-- Exercise brief --
I'd ask you to write out the lines below exactly, with no images.

-- Data block --
┄┄┄┄┄┄┄┄┄┄┄┄┄┄┄┄┄┄┄┄

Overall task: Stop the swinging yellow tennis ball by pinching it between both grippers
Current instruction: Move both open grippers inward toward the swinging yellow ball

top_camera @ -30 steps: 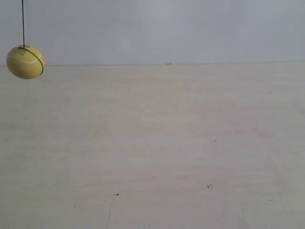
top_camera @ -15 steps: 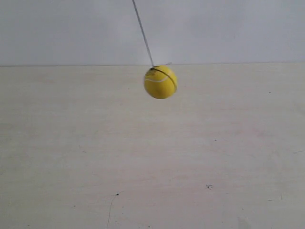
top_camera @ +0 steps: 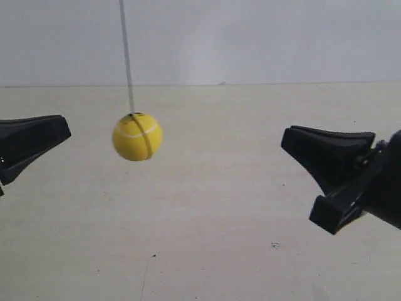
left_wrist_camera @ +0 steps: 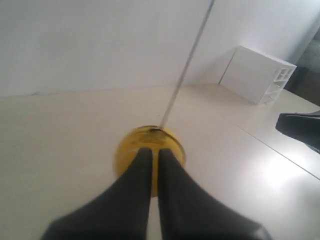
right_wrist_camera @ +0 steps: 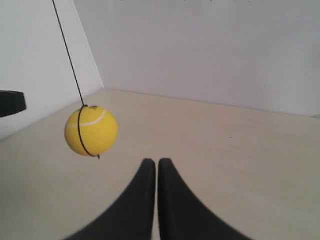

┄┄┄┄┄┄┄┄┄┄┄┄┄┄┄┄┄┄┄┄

-- Solution --
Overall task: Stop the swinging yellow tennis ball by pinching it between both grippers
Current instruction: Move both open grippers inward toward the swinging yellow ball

top_camera @ -30 steps: 
top_camera @ -15 steps: 
top_camera @ +0 steps: 
left_wrist_camera @ +0 steps: 
right_wrist_camera @ +0 steps: 

This answer is complete as it stands.